[Dataset records Boundary: Start]

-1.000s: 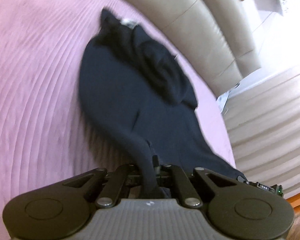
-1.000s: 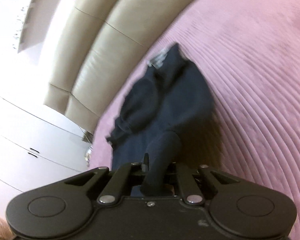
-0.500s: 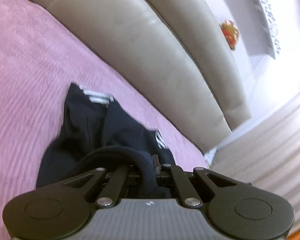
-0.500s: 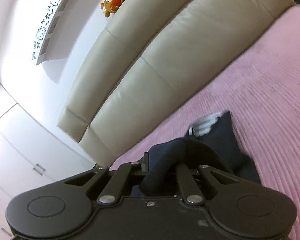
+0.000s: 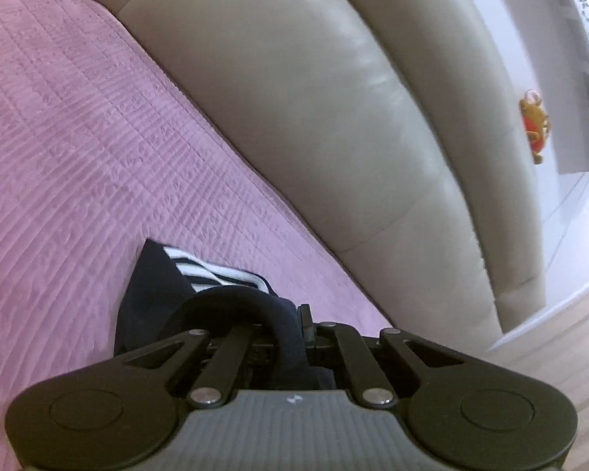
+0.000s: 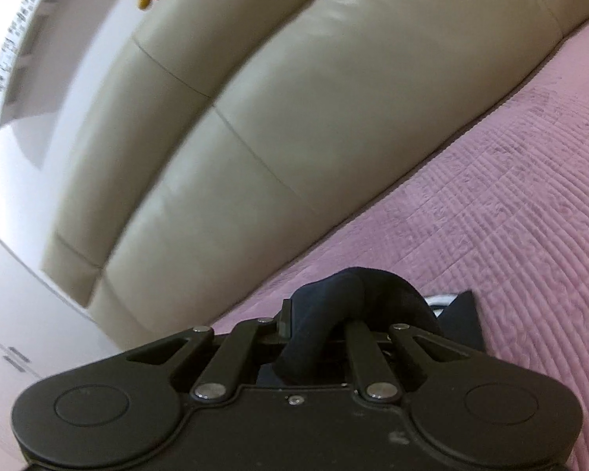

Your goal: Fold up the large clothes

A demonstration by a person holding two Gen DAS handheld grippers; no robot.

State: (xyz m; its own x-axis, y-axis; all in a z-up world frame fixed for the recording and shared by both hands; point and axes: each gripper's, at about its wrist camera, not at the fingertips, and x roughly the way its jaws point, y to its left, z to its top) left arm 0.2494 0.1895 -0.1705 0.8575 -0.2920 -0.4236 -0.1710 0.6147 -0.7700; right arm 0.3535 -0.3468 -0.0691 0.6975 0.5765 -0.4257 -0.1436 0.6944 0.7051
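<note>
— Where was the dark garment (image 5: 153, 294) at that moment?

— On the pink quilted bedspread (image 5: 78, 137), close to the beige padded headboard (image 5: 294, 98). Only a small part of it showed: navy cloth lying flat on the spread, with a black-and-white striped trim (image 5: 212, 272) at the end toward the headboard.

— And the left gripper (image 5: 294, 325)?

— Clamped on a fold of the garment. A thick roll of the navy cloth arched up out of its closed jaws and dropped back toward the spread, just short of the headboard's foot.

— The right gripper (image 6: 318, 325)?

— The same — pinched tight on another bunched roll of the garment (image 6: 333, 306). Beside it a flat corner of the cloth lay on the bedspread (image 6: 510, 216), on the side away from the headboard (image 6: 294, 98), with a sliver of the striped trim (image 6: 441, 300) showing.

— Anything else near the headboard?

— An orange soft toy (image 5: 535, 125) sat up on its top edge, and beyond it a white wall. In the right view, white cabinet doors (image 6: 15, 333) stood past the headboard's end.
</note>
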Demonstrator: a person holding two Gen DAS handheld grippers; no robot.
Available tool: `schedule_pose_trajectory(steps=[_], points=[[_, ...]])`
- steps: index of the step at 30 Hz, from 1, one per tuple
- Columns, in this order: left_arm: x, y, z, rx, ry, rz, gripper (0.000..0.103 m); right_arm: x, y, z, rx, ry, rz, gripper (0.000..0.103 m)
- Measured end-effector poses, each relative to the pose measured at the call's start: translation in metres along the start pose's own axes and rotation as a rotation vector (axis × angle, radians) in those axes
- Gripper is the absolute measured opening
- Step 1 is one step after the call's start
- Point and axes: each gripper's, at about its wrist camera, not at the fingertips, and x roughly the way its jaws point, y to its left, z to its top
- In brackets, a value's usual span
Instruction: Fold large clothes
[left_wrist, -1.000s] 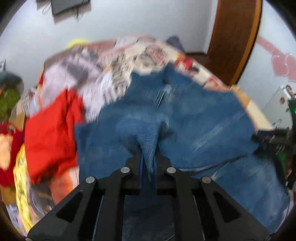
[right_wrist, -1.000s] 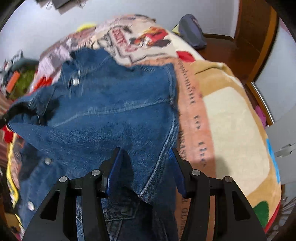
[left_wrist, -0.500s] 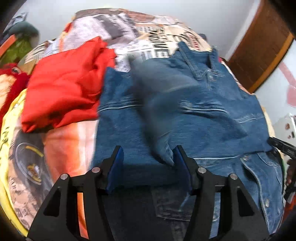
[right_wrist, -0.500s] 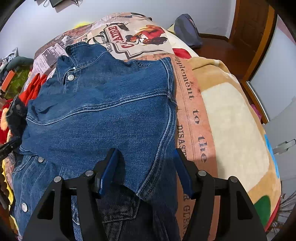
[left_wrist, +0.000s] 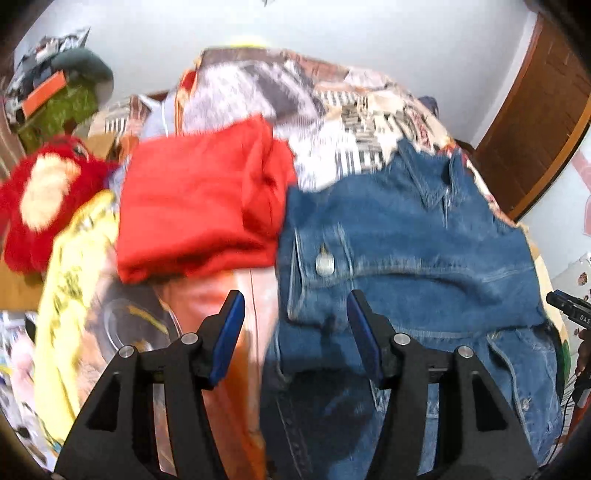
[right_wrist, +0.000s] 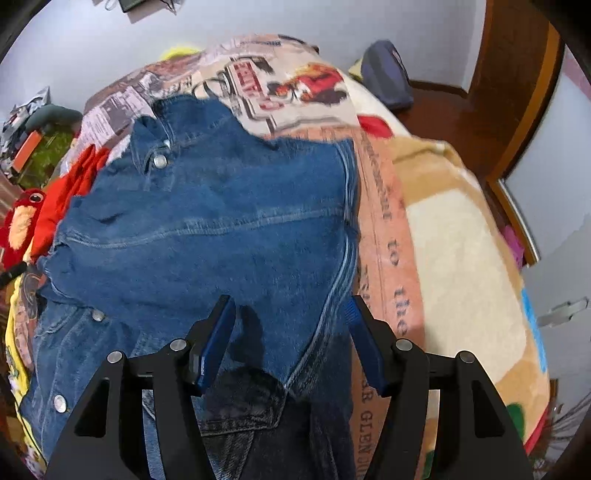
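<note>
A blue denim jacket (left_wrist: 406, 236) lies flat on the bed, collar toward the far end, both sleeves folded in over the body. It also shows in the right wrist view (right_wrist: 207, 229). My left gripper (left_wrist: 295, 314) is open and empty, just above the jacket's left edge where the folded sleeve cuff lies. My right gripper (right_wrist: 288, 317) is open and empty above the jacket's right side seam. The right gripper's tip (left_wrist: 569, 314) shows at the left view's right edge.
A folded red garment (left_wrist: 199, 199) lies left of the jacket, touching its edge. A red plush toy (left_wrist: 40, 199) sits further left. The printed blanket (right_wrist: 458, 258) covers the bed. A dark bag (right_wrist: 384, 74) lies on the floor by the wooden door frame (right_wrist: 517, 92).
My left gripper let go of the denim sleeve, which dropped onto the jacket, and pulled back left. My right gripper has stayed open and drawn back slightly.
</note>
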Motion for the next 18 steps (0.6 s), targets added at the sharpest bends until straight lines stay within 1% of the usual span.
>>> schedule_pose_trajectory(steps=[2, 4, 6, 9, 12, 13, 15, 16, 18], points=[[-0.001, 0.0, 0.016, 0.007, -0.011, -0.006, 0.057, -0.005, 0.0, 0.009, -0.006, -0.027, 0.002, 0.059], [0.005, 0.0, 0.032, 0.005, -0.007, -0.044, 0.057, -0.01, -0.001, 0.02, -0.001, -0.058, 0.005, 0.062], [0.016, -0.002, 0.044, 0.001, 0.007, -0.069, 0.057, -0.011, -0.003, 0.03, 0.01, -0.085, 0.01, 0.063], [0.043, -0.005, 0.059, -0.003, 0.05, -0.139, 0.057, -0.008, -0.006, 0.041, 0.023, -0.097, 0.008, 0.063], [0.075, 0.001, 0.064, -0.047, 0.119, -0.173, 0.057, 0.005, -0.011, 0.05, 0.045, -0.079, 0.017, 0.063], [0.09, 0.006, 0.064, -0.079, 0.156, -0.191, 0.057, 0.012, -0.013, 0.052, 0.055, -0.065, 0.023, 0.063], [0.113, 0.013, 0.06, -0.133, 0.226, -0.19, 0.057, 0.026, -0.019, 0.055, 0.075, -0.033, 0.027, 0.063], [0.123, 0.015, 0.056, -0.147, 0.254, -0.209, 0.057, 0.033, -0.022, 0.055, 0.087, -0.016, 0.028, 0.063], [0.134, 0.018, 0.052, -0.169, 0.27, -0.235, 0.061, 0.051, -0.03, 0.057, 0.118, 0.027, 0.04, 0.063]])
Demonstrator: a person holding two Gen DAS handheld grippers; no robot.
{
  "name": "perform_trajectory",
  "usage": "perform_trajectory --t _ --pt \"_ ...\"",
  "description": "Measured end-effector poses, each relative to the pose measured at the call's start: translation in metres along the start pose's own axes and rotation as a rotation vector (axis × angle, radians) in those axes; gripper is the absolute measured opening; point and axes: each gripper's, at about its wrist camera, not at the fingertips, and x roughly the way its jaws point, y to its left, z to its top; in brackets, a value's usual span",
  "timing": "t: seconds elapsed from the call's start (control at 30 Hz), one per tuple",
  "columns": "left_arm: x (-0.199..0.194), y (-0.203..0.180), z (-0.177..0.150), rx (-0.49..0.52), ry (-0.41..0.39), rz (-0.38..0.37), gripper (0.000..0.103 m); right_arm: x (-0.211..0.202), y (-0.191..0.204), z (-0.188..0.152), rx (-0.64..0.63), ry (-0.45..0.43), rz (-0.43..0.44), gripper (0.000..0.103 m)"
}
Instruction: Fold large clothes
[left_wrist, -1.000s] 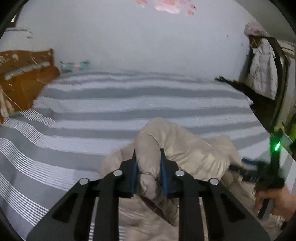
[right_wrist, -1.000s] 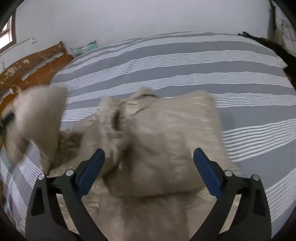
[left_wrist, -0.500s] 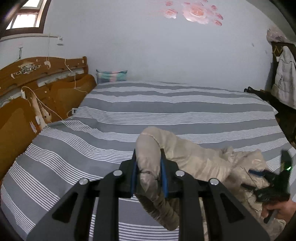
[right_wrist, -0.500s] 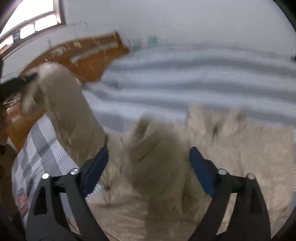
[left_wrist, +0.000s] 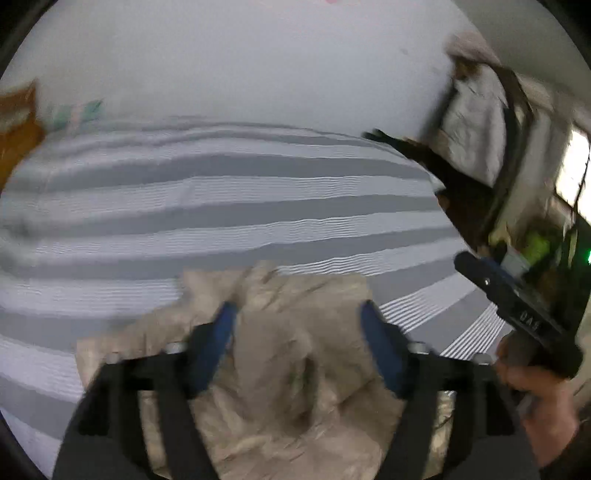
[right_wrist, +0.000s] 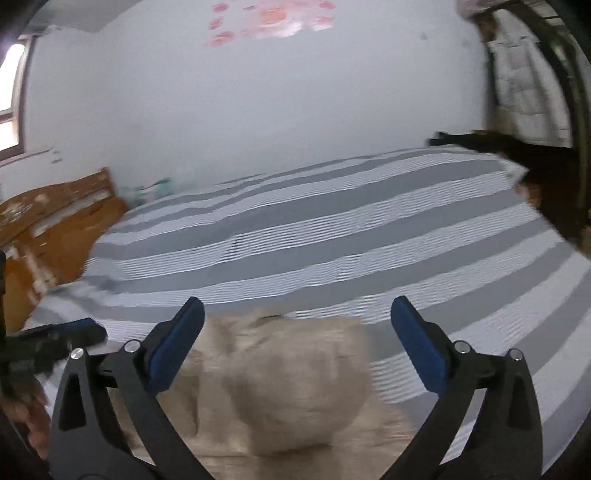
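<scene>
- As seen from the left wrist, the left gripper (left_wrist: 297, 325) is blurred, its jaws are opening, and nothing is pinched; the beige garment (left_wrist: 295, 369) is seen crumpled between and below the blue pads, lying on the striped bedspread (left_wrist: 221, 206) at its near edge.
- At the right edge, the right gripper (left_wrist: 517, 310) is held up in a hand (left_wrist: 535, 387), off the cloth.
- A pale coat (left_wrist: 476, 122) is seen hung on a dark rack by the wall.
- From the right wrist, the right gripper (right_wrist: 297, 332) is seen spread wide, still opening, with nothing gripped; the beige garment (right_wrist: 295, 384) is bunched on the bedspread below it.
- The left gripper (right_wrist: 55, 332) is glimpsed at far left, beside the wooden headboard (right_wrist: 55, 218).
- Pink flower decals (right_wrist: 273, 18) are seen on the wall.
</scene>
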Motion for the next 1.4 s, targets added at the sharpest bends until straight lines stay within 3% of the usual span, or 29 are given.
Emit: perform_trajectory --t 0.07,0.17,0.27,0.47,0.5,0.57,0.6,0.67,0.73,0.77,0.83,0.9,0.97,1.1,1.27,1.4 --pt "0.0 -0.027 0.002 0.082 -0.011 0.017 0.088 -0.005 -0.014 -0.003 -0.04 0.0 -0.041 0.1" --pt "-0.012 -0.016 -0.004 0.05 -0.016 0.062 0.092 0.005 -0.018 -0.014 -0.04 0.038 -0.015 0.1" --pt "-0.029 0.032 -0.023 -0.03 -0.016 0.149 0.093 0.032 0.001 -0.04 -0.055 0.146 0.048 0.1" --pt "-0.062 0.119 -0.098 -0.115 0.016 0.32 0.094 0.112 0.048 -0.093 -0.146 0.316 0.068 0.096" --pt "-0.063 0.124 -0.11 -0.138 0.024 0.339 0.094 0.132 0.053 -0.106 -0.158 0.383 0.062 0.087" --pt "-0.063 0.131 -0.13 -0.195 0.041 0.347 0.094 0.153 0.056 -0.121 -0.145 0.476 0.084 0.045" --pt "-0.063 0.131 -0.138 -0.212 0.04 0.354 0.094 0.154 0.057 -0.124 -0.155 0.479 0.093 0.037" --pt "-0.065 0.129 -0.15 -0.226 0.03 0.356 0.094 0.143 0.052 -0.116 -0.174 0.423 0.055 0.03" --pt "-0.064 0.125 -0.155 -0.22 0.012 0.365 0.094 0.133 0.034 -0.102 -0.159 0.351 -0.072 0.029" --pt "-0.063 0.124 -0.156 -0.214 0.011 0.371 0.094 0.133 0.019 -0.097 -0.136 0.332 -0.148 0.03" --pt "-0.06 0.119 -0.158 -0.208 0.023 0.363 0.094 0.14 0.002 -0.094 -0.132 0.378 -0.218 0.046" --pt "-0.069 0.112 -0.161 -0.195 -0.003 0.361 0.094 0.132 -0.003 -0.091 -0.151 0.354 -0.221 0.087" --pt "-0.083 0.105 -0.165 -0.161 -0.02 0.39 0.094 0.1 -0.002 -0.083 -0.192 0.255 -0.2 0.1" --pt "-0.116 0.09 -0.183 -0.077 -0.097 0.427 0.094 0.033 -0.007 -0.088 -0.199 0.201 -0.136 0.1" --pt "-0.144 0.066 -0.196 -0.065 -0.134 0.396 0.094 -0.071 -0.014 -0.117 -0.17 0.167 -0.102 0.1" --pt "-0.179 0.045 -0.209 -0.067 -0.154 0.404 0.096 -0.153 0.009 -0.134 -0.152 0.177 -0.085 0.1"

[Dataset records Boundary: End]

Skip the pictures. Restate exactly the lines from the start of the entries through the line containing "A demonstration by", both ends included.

Answer section:
-1.000s: 
-1.000s: 
-0.500s: 
-0.500s: 
+0.000s: 
+0.000s: 

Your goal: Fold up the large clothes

A demonstration by a person holding two Gen DAS handheld grippers; no robot.

The exercise requires nothing more.